Facial recognition technology is expected to enjoy accelerated growth over the next five years as its applications emerge in the government, enterprise, finance, consumer and other market sectors. According to the global market research firm TrendForce, the market value of facial recognition solutions is projected to reach US$230 million in 2015 and will grow to an estimated US$450 million in 2019. This represents a compound annual growth rate (CAGR) of 17.97% in the 2015~2019 period. Asia Pacific is going to be the main growth driver of the facial recognition market, and the region presently accounts for almost 60% of the global market.

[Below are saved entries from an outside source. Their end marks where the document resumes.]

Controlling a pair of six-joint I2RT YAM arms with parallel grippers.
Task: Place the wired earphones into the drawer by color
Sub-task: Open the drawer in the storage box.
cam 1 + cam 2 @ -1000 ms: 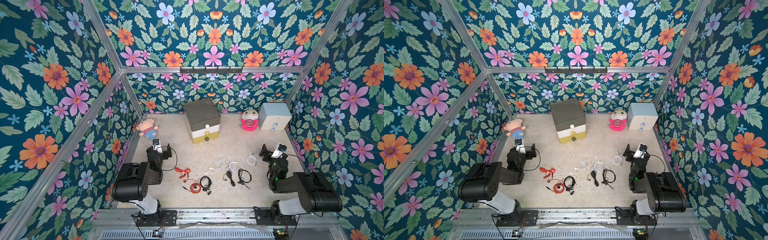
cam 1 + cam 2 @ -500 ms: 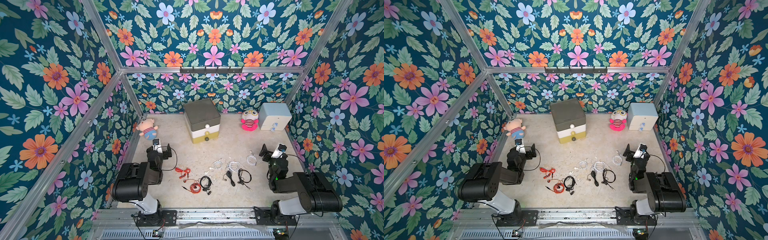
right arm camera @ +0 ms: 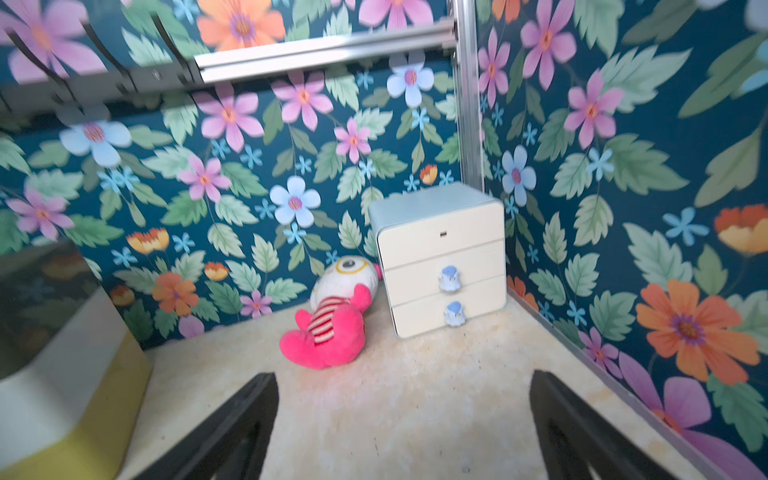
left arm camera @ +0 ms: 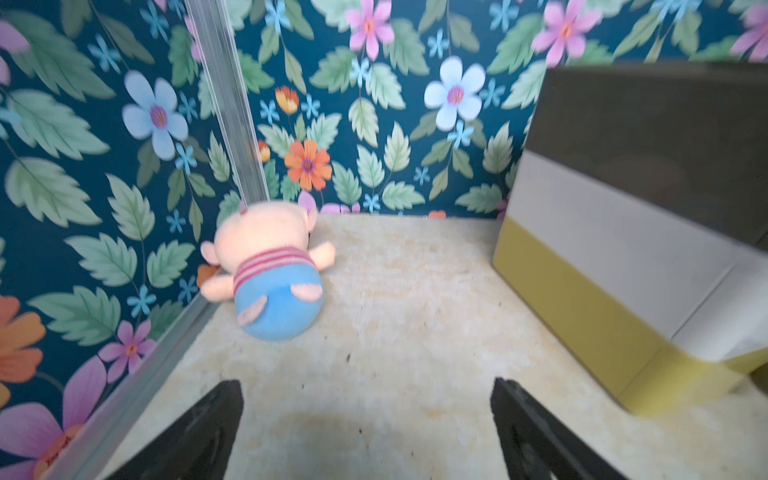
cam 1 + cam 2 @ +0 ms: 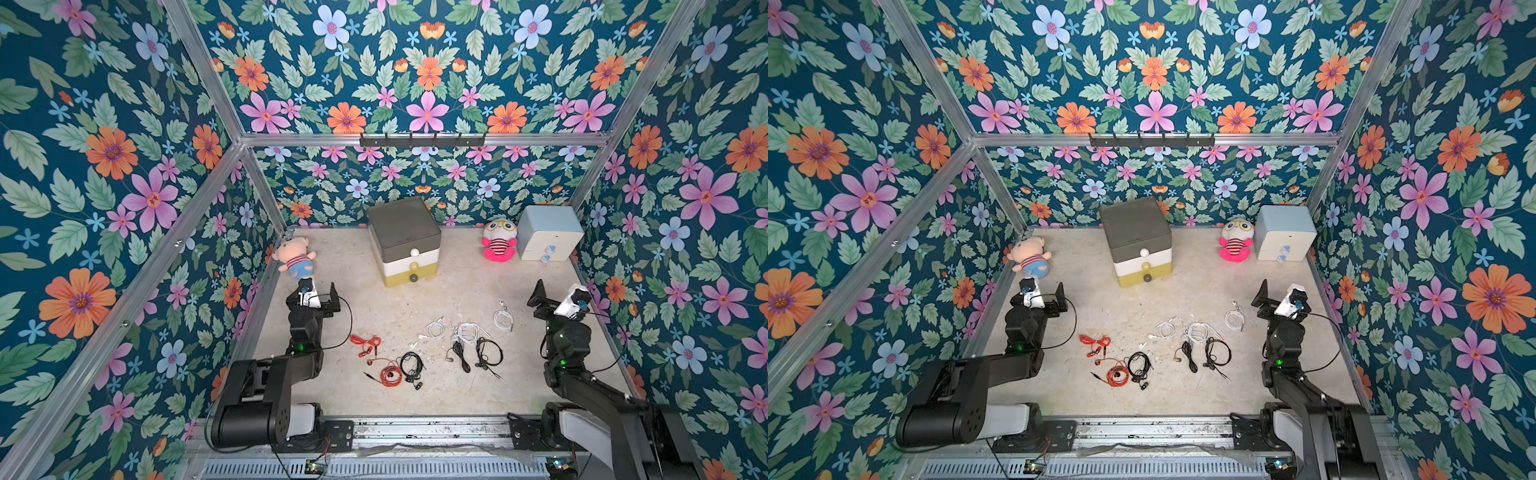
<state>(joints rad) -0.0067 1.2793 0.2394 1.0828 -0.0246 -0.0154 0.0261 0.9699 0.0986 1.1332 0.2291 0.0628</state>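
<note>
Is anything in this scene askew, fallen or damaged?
The pig plush lies toppled by the side wall, and the three-drawer chest stands turned slightly askew to the back wall. Nothing looks spilled or broken.

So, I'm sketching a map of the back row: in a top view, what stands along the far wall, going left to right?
Pig plush toy → three-tier drawer chest → pink plush toy → pale blue chest.
</note>
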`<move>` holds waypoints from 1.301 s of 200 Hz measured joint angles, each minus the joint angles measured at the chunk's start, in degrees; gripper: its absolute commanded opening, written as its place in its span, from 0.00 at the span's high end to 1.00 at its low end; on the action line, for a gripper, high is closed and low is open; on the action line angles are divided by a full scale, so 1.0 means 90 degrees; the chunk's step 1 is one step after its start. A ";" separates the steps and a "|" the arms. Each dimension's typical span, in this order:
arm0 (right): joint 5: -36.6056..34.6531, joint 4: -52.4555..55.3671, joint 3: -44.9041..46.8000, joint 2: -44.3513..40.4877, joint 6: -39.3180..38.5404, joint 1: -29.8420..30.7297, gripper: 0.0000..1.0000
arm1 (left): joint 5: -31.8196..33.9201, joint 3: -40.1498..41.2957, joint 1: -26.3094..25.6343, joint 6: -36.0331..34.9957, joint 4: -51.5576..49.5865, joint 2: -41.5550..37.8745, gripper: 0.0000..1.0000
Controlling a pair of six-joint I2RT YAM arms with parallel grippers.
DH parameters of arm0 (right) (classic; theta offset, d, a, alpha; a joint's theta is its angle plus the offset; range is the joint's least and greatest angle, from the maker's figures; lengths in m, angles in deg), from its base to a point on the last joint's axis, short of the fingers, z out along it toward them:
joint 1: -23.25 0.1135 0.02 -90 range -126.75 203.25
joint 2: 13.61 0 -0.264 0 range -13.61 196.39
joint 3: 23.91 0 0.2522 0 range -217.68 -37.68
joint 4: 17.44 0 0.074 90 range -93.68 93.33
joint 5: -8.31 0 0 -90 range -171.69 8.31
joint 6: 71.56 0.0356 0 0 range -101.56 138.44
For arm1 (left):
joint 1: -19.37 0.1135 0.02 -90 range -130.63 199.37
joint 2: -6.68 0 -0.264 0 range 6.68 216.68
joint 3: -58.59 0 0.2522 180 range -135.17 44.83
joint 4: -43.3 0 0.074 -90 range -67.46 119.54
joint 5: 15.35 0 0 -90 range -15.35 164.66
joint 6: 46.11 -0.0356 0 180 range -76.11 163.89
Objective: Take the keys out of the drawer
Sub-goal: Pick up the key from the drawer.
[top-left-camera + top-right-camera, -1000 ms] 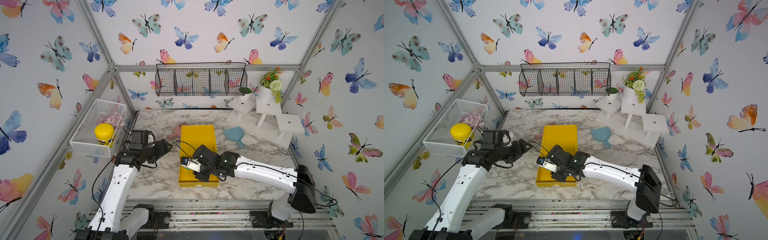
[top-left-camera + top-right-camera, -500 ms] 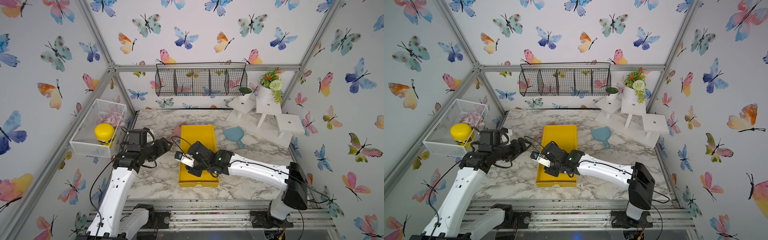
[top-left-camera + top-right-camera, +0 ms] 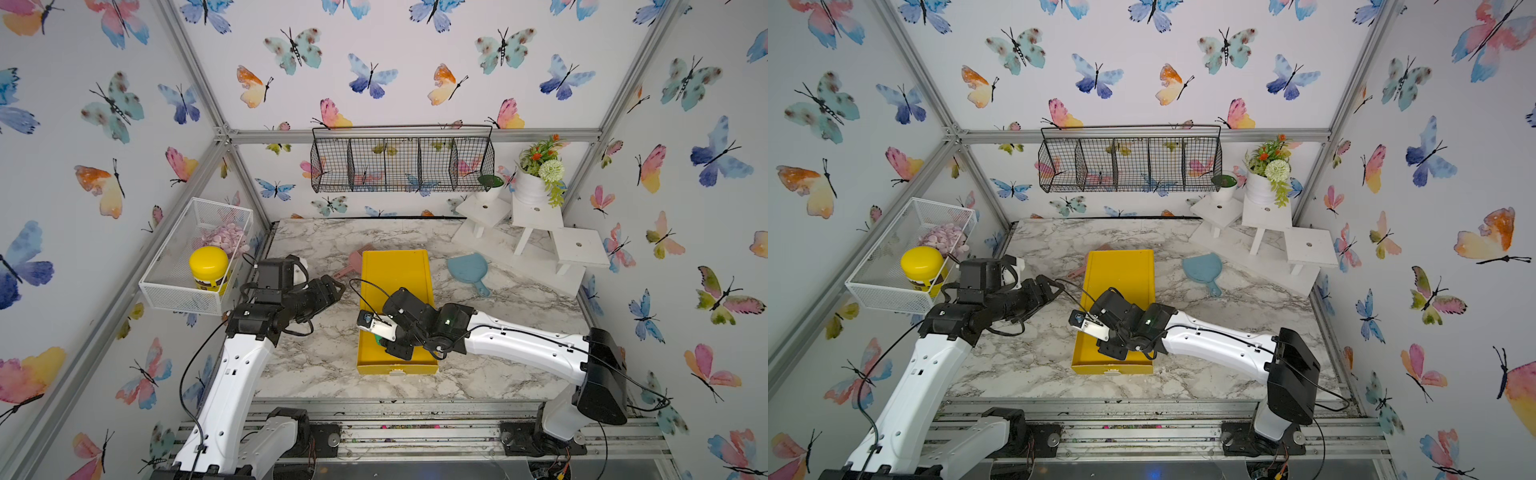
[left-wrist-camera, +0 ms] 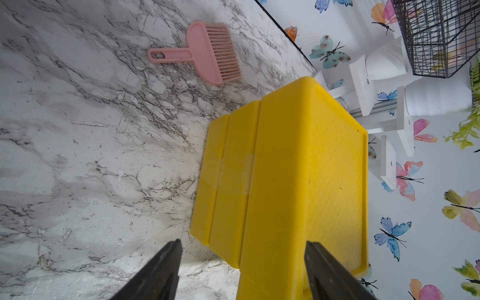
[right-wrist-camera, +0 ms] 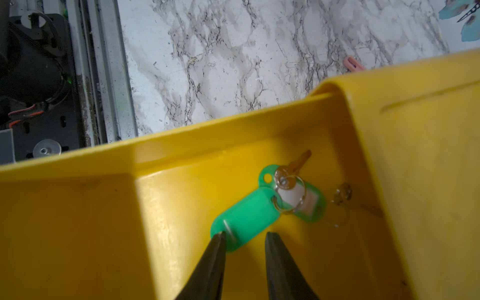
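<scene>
Right wrist view bares the drawer point(image 5: 181, 155)

Both top views lose its inside under the right arm point(image 3: 519, 345). Green-tagged keys point(image 5: 270, 205) lie in its corner; the right gripper point(image 5: 244, 233), narrowly parted, straddles one tag's point(image 5: 246, 218) end, gripping nothing.

Keys point(image 5: 283, 173) w/ 2 green oblong tags point(image 5: 246, 217) on silver rings, tags overlapped, flat on floor of open yellow drawer point(image 5: 181, 145) nr a corner; one white label up.
</scene>
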 measured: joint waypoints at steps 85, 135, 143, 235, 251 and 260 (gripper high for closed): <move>-0.0262 -0.0109 -0.0595 0.0029 0.0168 0.0000 0.62 | -0.0129 -0.0049 0.0000 -0.0219 -0.0002 0.0063 0.20; -0.0527 -0.0338 -0.0593 0.0398 0.0236 0.0034 0.62 | -0.0172 -0.0146 0.0000 -0.0355 -0.0005 0.0056 0.20; -0.0563 -0.0367 -0.0590 0.0430 0.0236 0.0044 0.61 | -0.0172 -0.0146 0.0000 -0.0372 -0.0012 0.0056 0.20; -0.0801 -0.0631 -0.0588 0.0729 0.0393 0.0056 0.63 | -0.0182 -0.0146 0.0000 -0.0510 -0.0119 0.0051 0.20; -0.0816 -0.0673 -0.0585 0.0748 0.0447 0.0058 0.64 | -0.0182 -0.0146 0.0000 -0.0534 -0.0136 0.0051 0.20; -0.0818 -0.0702 -0.0583 0.0748 0.0476 0.0058 0.65 | -0.0182 -0.0146 0.0000 -0.0554 -0.0151 0.0051 0.20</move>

TrendForce analyst Christy Lin said that compared with fingerprints, human faces have biometric features that cannot be easily duplicated. Moreover, facial recognition is also likely to be more widely accepted by consumers and has a wider scope of applications. While the technology is primarily used in security and monitoring systems, its application is gradually expanding to other areas such as smart retail and mobile payment. Last year, Alipay, the online payment platform under Alibaba, jointly launched a payment verification system with Face ++, which is a cloud-based facial recognition platform operated by a Chinese startup known as Megvii. Aptly named “Smile to Pay,” this payment verification system lets Alipay users pay for their online shopping simply by taking selfies. Other major technology companies that have been investing in facial recognition in recent years and hold related technology patents include Microsoft, Google, Apple and Facebook.
Lin also noted that the current mainstream facial recognition systems, which record and match 2D images of individuals’ facial features (i.e. eyes, nose, mouth and ears), can still be deceived by regular photos and videos. However, developers are now advancing towards 3D facial recognition. One major type of 3D facial recognition solutions verifies both the image that a face produces under visible light and the depth of facial features with the help of infrared (IR) light. Another common 3D facial recognition technology uses IR light dots to measure and verify the distances and depths of facial features. The infrared light source that is used to support both types of facial recognition solutions is usually 850nm or 940nm in wavelength.
A prominent example of 3D facial recognition technology is the RealSense Camera, a 3D scanning solution jointly developed by Intel and Microsoft. RealSense Camera is designed to work with Microsoft’s biometric authentication software known as Windows Hello and uses IR laser to capture facial features for record keeping and verification. Since more efficient processors will be needed to manage 3D models stored in the databases of facial recognition systems, Intel stands to benefit greatly from developing and promoting products for this application. Biometric identification technology therefore constitutes an opportunity for Intel to turn things around as the chip maker is being hard pressed by competition from ARM and Qualcomm.